With these settings in place, receive speeds shot up dramatically, to rates that were exactly what I expected from a Gigabit Ethernet connection on a system with fast disks and controllers on either end.
But when the system resumed from sleep or restarted after being shut down, performance was back at those depressingly low levels again, which led to another round of troubleshooting. The settings I had made to the adapter still appeared to be in place when I checked its properties in Device Manager, but it was behaving as though the default settings were in force. After going down more dead ends and through more experimentation, I discovered a remarkable fix: If I restore the default performance settings using the Advanced Adapter Settings dialog box (clicking OK to reset the adapter) and then manually change the adapter settings back to my tweaked setup, performance returns to the speedy levels I expect.
This is completely reproducible. I’m assuming that somehow, when the network adapter wakes up after sleeping or a shutdown, it is loading its default performance settings rather than the ones I saved previously. As a workaround, I can do this Advanced Settings fandango every time the machine restarts or resumes from sleep, but that is going to get very old, very fast. I’m also considering disabling the onboard network adapter and installing a separate, non-Intel adapter in my one remaining PCI-Express slot. That’s $25 I’d rather not spend, but it’s the logical solution if I can’t find and fix the real cause.
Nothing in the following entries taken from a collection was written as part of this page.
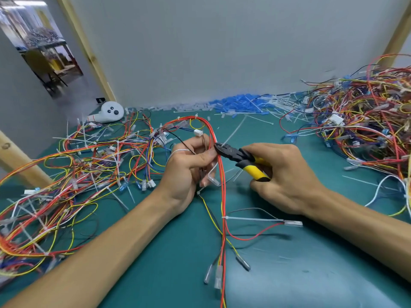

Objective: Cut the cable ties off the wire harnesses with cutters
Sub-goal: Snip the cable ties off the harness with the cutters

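Observation:
My left hand (189, 168) grips a wire harness (222, 196) of red, yellow and black wires in the middle of the green mat. My right hand (282, 174) grips yellow-and-black cutters (241, 157). The black jaws sit against the red wires right beside my left thumb, at a white cable tie (233, 134) whose tail sticks up and to the right. Lower on the same harness another white cable tie (249, 218) juts out to the right. The harness ends hang toward me with clear-sleeved terminals.
A tangle of harnesses (77, 174) covers the mat's left side. A bigger heap of harnesses (367, 121) fills the right. Cut white ties and blue sleeves (240, 104) lie along the back wall. A white controller (109, 112) lies at the back left, by a wooden post (20, 165).

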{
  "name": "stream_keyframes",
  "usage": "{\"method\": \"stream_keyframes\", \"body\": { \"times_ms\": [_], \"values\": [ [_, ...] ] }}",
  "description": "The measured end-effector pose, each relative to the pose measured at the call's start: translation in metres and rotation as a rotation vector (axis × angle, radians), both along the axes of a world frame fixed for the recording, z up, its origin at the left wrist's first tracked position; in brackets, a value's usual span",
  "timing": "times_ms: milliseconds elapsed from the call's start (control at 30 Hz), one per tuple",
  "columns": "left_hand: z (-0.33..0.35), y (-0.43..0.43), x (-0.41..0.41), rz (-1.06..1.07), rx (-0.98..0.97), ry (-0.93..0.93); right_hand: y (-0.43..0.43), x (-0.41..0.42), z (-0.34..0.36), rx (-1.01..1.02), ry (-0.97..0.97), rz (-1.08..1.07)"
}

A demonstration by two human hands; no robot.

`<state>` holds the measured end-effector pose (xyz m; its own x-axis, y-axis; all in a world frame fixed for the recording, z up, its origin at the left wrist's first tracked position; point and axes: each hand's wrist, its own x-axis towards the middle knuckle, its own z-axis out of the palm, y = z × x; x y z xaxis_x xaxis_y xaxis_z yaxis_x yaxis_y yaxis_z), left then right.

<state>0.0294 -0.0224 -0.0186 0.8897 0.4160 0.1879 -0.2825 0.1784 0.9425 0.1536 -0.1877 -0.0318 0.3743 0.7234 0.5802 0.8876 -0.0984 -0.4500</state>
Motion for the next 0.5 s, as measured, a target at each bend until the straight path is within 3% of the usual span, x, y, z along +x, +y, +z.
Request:
{"method": "stream_keyframes", "body": {
  "times_ms": [167,500],
  "values": [
    [-0.0012,0.0017,-0.0008,-0.054,-0.027,0.022,0.0015,-0.0004,-0.0042,-0.026,-0.099,-0.034],
    [-0.0026,0.0031,-0.0016,-0.123,0.036,0.045,0.0003,0.0021,-0.0029,-0.010,-0.089,0.000]
  ]
}}
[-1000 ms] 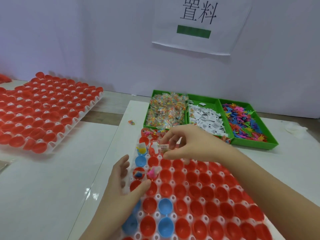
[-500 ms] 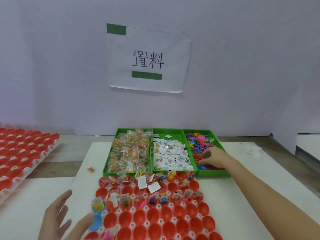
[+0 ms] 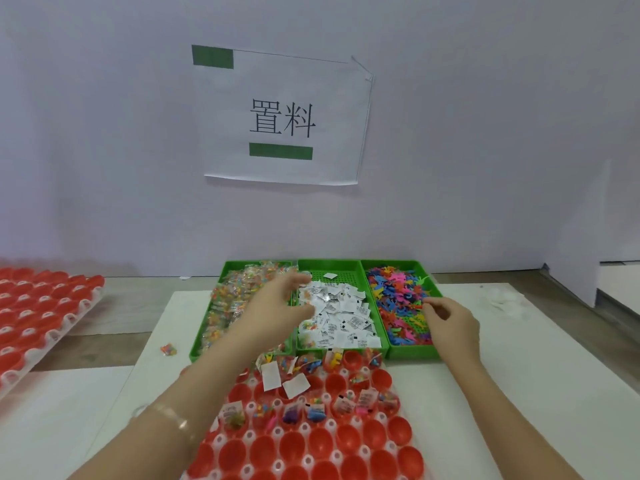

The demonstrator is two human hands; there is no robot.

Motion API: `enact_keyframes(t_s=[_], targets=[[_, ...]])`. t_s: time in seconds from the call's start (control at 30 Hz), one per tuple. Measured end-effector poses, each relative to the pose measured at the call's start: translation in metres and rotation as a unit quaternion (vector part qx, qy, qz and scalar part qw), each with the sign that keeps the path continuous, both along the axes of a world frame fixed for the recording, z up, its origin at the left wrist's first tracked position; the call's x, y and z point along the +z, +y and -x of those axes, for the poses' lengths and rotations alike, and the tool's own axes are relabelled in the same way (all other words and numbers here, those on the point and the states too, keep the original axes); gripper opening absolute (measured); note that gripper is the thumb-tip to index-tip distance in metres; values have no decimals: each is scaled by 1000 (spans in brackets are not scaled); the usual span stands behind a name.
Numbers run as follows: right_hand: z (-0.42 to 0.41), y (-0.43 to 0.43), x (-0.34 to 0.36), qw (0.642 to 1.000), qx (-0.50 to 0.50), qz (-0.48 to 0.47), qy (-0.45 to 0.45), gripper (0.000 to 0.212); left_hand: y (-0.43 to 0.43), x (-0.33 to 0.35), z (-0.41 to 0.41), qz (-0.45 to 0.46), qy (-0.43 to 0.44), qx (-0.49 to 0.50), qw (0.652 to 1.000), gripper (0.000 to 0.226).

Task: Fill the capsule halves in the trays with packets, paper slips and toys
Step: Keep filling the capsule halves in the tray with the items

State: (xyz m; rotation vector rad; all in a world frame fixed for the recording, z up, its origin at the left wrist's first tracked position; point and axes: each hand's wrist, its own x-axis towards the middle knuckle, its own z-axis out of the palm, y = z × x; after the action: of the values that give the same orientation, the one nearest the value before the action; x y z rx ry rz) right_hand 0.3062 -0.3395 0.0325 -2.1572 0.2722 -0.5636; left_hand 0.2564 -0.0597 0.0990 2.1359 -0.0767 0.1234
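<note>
A white paper sign (image 3: pixel 287 116) with two black characters and two green bars hangs on the pale wall (image 3: pixel 104 133); a crumpled white tissue (image 3: pixel 502 301) lies on the desk (image 3: pixel 554 382)

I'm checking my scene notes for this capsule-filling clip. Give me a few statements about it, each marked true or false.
1. The paper slips lie in the middle green bin. True.
2. The right hand reaches into the packet bin. False: it is at the toy bin, the one on the right.
3. Every capsule half in the near tray is filled. False: only the far rows hold items; the nearer rows are empty.
4. A second tray of red capsule halves lies off to the left. True.
5. A stray packet lies on the table, left of the bins. True.
</note>
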Motion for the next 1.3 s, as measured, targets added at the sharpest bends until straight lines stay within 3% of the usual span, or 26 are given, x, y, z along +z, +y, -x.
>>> enact_keyframes(t_s=[0.13, 0.3, 0.57, 0.7, 0.93, 1.0, 1.1, 1.17, 1.3], targets=[[11, 8, -12, 995, -38, -85, -26, 14, -41, -16, -49, -138, 33, -53, 988, 46], [12, 9, -22, 995, -14, -87, -44, 10, -57, -35, -69, -289, 116, -81, 947, 35], [5, 10, -19, 987, -15, -156, -34, 28, -53, -42, -76, -262, 100, -63, 958, 3], [8, 10, -13, 973, -8, -219, -67, 20, -51, -39, -74, -255, 66, -44, 964, 12], [24, 40, 18, 933, 115, -328, -91, 21, -43, -19, -65, -82, -20, 44, 995, 15], [31, 52, 25, 919, 149, -356, -76, 16, -47, -12, -55, 24, -32, 62, 997, 12], [39, 65, 33, 899, 203, -383, -63, 12, -57, -7, -36, 236, 16, 55, 970, 10], [42, 70, 36, 890, 229, -390, -48, 12, -63, -7, -26, 317, 38, 36, 947, 6], [42, 72, 36, 885, 228, -406, -14, 12, -69, -14, -21, 328, 23, 26, 944, 7]])
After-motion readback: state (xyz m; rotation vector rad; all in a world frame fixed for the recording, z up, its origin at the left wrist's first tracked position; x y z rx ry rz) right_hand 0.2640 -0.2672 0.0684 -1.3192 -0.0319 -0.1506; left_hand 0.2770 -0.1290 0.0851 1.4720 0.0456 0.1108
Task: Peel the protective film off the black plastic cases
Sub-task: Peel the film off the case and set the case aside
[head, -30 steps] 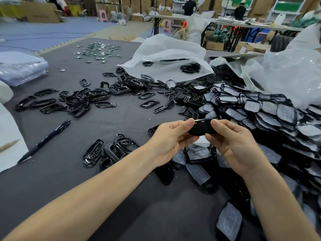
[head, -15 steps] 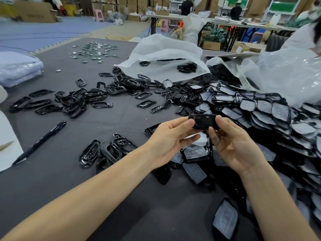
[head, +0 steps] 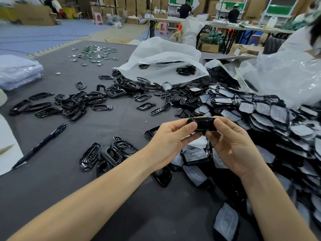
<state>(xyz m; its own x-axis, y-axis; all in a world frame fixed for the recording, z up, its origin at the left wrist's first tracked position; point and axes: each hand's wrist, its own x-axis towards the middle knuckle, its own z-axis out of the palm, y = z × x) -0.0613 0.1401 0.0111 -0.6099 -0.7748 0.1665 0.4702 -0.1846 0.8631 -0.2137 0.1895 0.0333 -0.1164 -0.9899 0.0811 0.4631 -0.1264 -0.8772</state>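
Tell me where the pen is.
In the head view the pen lies on the grey mat at the left, its near end at the white sheet, left of a small cluster of black frames.

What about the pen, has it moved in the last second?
No. The pen lies at the same spot and angle beside the cluster of black frames; only the camera shifted.

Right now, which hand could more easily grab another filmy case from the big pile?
Probably the right. The right hand is beside the big pile of filmed cases, while the left hand is on the far side of the held case. Both pinch it, so the right must let go first.
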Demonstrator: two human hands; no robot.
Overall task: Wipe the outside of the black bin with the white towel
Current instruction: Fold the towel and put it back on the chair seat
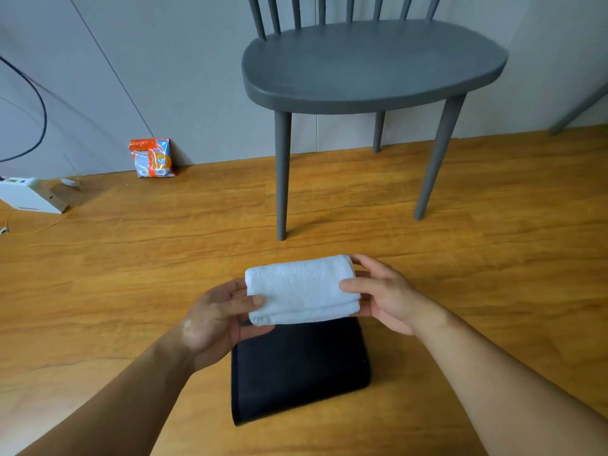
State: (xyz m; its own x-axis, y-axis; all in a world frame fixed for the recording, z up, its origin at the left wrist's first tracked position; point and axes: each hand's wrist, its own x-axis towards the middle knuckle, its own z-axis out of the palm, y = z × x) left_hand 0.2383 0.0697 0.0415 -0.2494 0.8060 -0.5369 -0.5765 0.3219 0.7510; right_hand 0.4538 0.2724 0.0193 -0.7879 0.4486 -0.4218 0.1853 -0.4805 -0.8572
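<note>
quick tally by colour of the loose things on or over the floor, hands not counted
white: 2, folded white terry towel, white plastic box
black: 1, black rectangular bin
grey: 1, grey wooden chair
orange: 1, orange printed packet
total: 5

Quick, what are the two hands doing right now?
Left hand: closed on the left end of the folded white towel.
Right hand: closed on the towel's right end, above the black bin.
</note>
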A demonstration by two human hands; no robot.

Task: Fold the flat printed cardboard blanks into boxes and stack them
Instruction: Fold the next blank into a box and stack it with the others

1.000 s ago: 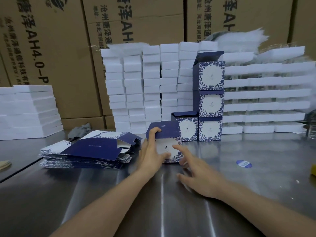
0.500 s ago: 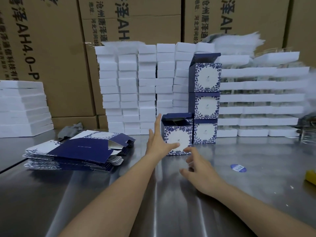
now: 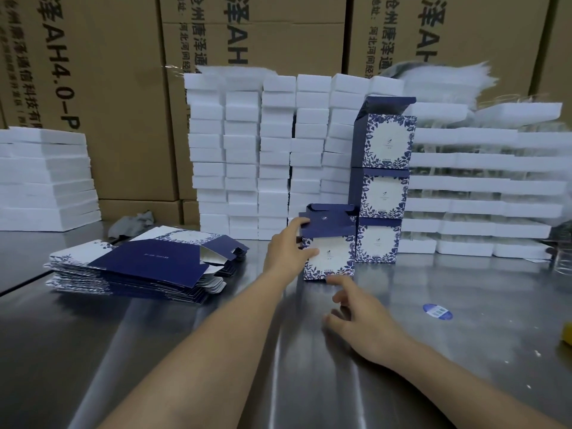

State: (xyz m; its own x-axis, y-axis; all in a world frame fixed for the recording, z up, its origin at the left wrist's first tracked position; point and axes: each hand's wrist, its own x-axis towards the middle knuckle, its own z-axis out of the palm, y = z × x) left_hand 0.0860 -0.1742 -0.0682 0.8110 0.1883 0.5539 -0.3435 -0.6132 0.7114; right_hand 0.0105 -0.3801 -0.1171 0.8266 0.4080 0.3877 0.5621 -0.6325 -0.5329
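Note:
A folded blue-and-white floral box (image 3: 335, 258) stands on the steel table (image 3: 309, 366), right beside the bottom of a stack of three folded boxes (image 3: 383, 187). Its dark blue top flaps stand up. My left hand (image 3: 289, 247) grips the box's left side, thumb on the front face and fingers over the top left edge. My right hand (image 3: 359, 320) hovers over the table just in front of the box, fingers apart, holding nothing. A pile of flat printed blanks (image 3: 139, 267) lies to the left.
Stacks of white foam blocks (image 3: 263, 156) and white trays (image 3: 483, 187) line the back, with brown cartons (image 3: 253, 35) behind. More white sheets (image 3: 46, 181) sit far left. A grey rag (image 3: 133, 221), a blue sticker (image 3: 437, 311) and a yellow object (image 3: 566, 334) lie on the table.
My left hand has pushed the folded box away from me, up against the stack of three. My right hand has come off the box and drawn back.

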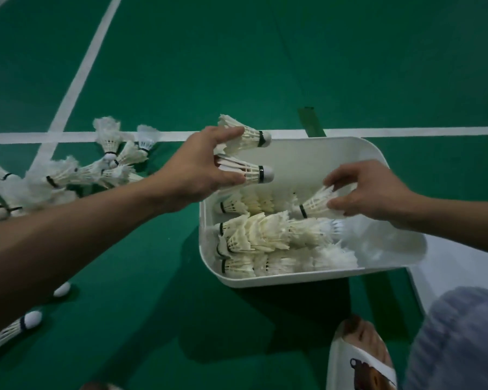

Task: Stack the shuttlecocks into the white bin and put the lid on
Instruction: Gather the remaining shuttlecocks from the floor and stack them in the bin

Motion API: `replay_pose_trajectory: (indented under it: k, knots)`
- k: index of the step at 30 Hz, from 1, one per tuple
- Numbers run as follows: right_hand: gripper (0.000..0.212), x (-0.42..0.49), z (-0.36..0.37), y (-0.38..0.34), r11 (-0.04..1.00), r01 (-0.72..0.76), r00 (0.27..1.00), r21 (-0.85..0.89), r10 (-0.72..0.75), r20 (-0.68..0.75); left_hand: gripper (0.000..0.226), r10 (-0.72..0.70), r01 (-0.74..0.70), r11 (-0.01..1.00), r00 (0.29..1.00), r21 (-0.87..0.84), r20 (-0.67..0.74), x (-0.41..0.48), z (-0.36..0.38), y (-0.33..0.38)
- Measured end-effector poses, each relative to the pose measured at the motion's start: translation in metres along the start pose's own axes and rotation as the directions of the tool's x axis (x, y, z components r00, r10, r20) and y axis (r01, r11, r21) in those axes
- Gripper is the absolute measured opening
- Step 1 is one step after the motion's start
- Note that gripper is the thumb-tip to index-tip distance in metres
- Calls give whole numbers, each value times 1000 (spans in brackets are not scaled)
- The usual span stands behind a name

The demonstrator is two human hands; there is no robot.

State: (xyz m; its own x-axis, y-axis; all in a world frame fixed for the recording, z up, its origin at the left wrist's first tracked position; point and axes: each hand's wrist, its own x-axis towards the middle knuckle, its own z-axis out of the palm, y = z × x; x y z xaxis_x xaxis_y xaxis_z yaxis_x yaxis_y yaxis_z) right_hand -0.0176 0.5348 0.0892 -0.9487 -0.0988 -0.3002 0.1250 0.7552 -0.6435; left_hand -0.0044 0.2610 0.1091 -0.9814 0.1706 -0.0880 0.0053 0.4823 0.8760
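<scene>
**Both hands at the white bin, shuttlecocks in each**

Head view. The white bin sits on the green court floor, its far rim just beside a white court line. Nested rows of shuttlecocks lie lengthwise inside, and the far part of the bin is open.

The left hand is over the bin's far-left corner. Its fingers curl round an upper shuttlecock and a lower shuttlecock, corks pointing right. The right hand pinches a third shuttlecock by its feathers, above the rows.

A loose pile lies left of the bin, apart from it. Bare floor lies beyond the line and on the near side.

The corks carry black bands. The sandal print, bottom right, is too blurred to read.
</scene>
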Motion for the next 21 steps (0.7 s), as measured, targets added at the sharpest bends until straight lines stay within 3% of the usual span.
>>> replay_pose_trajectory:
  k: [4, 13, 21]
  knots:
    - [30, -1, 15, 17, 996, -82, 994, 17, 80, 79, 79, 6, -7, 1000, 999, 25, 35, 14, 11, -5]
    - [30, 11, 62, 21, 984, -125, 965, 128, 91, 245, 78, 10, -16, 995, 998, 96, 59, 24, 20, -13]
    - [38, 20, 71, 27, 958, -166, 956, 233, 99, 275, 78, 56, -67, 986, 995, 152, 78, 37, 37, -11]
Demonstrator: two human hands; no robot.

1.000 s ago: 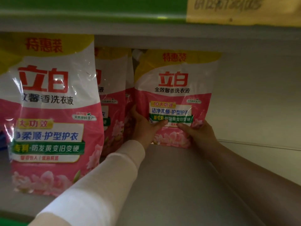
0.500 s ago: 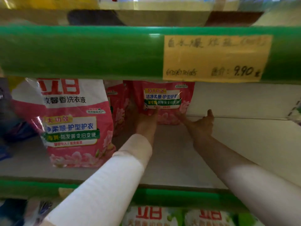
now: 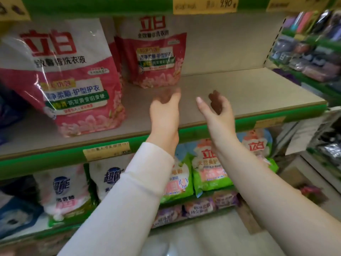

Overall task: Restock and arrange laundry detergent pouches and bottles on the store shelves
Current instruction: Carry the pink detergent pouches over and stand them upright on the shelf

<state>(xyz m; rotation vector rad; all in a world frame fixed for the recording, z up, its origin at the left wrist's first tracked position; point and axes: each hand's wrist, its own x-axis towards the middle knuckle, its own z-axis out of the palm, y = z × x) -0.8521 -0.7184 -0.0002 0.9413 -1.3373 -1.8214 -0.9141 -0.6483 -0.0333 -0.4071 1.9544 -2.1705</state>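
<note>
Shelf [image 3: 249, 89] lies open ahead and right of the right grip [image 3: 217, 109], back to the rear wall [image 3: 230, 43]. Rear pouch [image 3: 156, 58] stands ahead of the left grip [image 3: 164, 111], not touching. Front pouch [image 3: 73, 80] blocks passage further left. Upper shelf edge [image 3: 110, 4] caps headroom.

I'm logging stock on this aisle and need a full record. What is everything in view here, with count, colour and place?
middle shelf: one; beige, green edge; mid view.
pink pouches: two plain, a third half hidden between; pink and white; upright on middle shelf, left and back centre.
price tags: at least four; yellow; on green shelf edges.
white-blue pouches: two; white and blue; lower shelf, left.
green pouches: at least two; green and white; lower shelf, centre-right.
purple pouches: several; purple; bottom shelf.
mixed goods: too blurred to count; right-hand rack.
sleeve: one; white; left forearm.
left hand: one; open, empty; above shelf front.
right hand: one; open, empty; beside the left.
</note>
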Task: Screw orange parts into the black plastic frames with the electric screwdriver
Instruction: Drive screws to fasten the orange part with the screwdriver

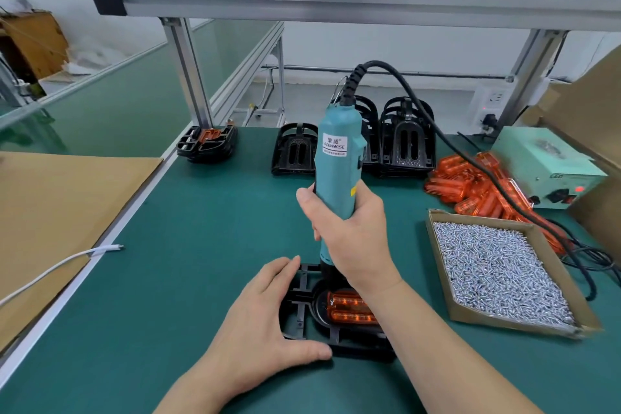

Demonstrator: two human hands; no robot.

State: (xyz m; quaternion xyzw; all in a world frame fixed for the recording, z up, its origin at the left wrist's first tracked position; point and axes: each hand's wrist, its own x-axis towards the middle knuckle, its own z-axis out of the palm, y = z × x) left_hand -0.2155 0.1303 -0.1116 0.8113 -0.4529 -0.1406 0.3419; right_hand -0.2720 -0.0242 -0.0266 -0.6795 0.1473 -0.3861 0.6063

So, what about it, networking experts? Have you ever seen anything like this? I’ll send an autographed copy of Windows 7 Inside Out to the first person who comes up with a successful solution (or at least a detailed explanation of why this is happening).
Update: Thanks to commenter BFT for insisting that I look more carefully at the network switch. When I tested connectivity using a straight-through Ethernet cable to connect two PCs directly, I was unable to replicate the throughput problems. That suggests that the problem is somewhere in the networking hardware itself. Switching to a different cable and using a different port on the switch solved the problem completely. The system now resumes from sleep with full network speeds. In addition, I restored the default settings to the network adapter and found that throughput increased by about 10%.
BFT, use the contact form in the sidebar to send me your contact information so I can get your signed copy of the book to you!
Another update: In response to some questions via Twitter and in the comments, here’s my theory of what happened. I never swapped cables as part of the troubleshooting. Intel’s network adapter control panel has a cable test that told me this cable was good. I assumed (incorrectly) that the fact I could get decent transfer speeds in both directions with the right settings was evidence there was no problem with the cable.
My theory is that the defective cable was causing the switch to get an improper signal at power-on, so the switch was defaulting to slow Ethernet mode and not auto-sensing the Gigabit Ethernet connection. Adjusting the software settings and forcing the adapter to reset also forced the switch to reset.
Bottom line, I think the culprit was mostly the cable, which in turn was causing the switch to behave incorrectly.
And one more PS: This is yet another example of a problem that appeared to be Windows-related but eventually was traced to the simplest of hardware connections. For previous examples, see here and here. This is why I am always reluctant to point a finger at any hardware or software maker until I have all the facts.